Doubling Down on AI for the Modern CFO
The strategic core of the acquisition is a shared belief in the transformative power of AI for the Office of the CFO. As businesses navigate increasingly complex economic environments, finance leaders are shifting from historical reporting to forward-looking, predictive analysis. OneStream's platform aims to unify financial close, consolidation, planning, and forecasting, and the infusion of capital and expertise from Hg is set to supercharge this mission.
Hg is a seasoned investor in the space, with over $4.5 billion already deployed in companies serving the Office of the CFO. Alan Cline, Partner and Head of North America at Hg, noted the immense opportunity driven by technology and industry trends. "OneStream's powerful AI differentiation, strong global customer base and clear vision for the future of modern Finance make it a leading enterprise provider in this space and exceptionally well positioned for the future," Cline stated.
To that end, Hg is bringing more than just capital. The firm plans to leverage its dedicated resources, including an AI team of over 100 specialists and its AI incubator, Hg Catalyst, to accelerate product innovation. "We will seek to preserve the strong customer focus and entrepreneurial culture that have been central to their success, while bringing Hg's deep expertise in scaling software businesses," added Joe Jefferies, Partner at Hg.
This focus on an "AI-first go-to-market strategy," as Shea described it, is critical. It reflects a broader industry trend where the value of financial platforms is increasingly measured by their ability to provide intelligent insights, automate complex processes, and enable dynamic scenario planning.
Navigating a Competitive Tech Landscape
The EPM software market, valued at over $7 billion in 2024, is both lucrative and fiercely competitive.

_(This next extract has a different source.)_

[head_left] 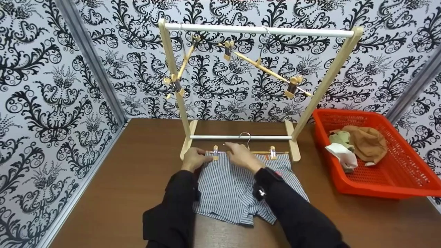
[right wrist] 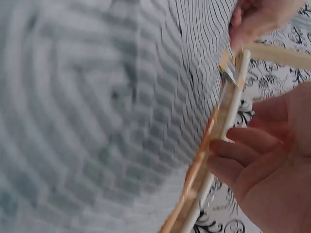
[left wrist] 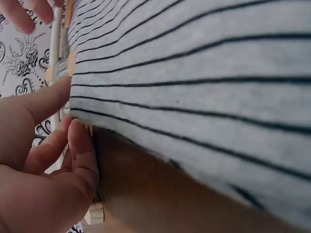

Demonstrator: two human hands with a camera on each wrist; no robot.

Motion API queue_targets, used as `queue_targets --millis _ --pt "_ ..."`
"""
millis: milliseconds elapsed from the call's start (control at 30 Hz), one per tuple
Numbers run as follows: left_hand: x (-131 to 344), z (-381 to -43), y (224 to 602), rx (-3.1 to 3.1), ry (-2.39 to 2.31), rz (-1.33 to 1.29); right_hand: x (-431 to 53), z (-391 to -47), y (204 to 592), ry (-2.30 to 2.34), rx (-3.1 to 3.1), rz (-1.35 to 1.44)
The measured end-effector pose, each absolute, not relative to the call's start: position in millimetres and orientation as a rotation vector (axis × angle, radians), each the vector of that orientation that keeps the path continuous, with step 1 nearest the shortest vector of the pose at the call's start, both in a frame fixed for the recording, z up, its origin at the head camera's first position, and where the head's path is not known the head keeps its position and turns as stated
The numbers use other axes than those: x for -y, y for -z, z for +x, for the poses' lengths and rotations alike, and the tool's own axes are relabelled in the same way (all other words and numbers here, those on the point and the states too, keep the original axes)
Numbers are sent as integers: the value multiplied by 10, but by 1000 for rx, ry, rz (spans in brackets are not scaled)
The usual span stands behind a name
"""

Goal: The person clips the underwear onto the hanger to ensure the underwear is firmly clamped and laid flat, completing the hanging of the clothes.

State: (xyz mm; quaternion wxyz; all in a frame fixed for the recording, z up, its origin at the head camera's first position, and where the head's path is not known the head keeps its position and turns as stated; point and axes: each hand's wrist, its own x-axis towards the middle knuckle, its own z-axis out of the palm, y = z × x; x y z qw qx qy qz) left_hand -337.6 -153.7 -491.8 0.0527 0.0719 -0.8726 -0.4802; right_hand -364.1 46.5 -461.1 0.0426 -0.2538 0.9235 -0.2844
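Observation:
Blue-and-white striped shorts (head_left: 220, 189) lie on the table with their waistband along a clip hanger (head_left: 260, 152). One clip (head_left: 215, 152) sits on the waistband near its left end, another clip (head_left: 273, 152) towards the right. My left hand (head_left: 195, 159) pinches the waistband's left corner; in the left wrist view its thumb lies on the striped cloth (left wrist: 194, 63) and its fingertips are at the edge. Over the waistband, right of the left clip, is my right hand (head_left: 241, 155). The right wrist view shows its fingers (right wrist: 238, 153) loosely bent, holding nothing, beside the hanger bar.
Behind the shorts stands a wooden rack with a white top rail (head_left: 220, 28). Two clip hangers hang there, one left (head_left: 186, 63) and one towards the middle (head_left: 263, 69). A red basket (head_left: 365, 187) at the right holds brown cloth (head_left: 367, 143), green and white pieces.

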Motion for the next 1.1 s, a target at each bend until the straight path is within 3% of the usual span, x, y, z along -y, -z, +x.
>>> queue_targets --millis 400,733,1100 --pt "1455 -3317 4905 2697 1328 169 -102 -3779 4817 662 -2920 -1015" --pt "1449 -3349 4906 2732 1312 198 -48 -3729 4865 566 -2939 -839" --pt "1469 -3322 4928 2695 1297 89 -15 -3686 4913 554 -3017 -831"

OneStream competes with industry giants like Oracle, SAP, Workday, and Anaplan. In this environment, differentiation is key. OneStream's primary advantage has been its unified platform, which eliminates the need to integrate disparate modulesβa common pain point with suite-based solutions from competitors.
Industry analysts have consistently recognized this strength. OneStream has been named a "Leader" in Gartner's Magic Quadrant for Financial Close and Consolidation Solutions for three consecutive years and praised for its ability to handle large data volumes and embed AI capabilities. The acquisition by Hg is a strategic maneuver to build on this leadership position and outpace competitors in the race to define the next generation of financial tools.
The investment will likely fuel expansion of its "SensibleAI" technology, enhancing capabilities in predictive forecasting, anomaly detection, and automated modeling. As over 60% of large enterprises are expected to increase their investment in cloud-based EPM, this focused innovation could prove decisive in capturing greater market share.
Shareholder Returns and Market Reaction
For investors, the deal offers a clear and immediate return. The $24.00 per share cash price represents a significant premium, rewarding those who supported the company through its public phase. Following the announcement, several financial analyst firms, including Wolfe Research and Morgan Stanley, downgraded their ratings on OneStream stock to reflect the fixed acquisition price, signaling that the market sees the deal as highly likely to close.
The transaction has already received approval from KKR, which holds a majority of OneStream's voting power, meaning no further stockholder approval is required. The primary remaining hurdle is the standard regulatory review process, which is anticipated to conclude in the first half of 2026. The continuity of the existing leadership team and the commitment to maintaining the company's Michigan headquarters are intended to ensure a smooth transition for OneStream's 1,600 employees and its global base of over 1,700 customers, which includes 18% of the Fortune 500.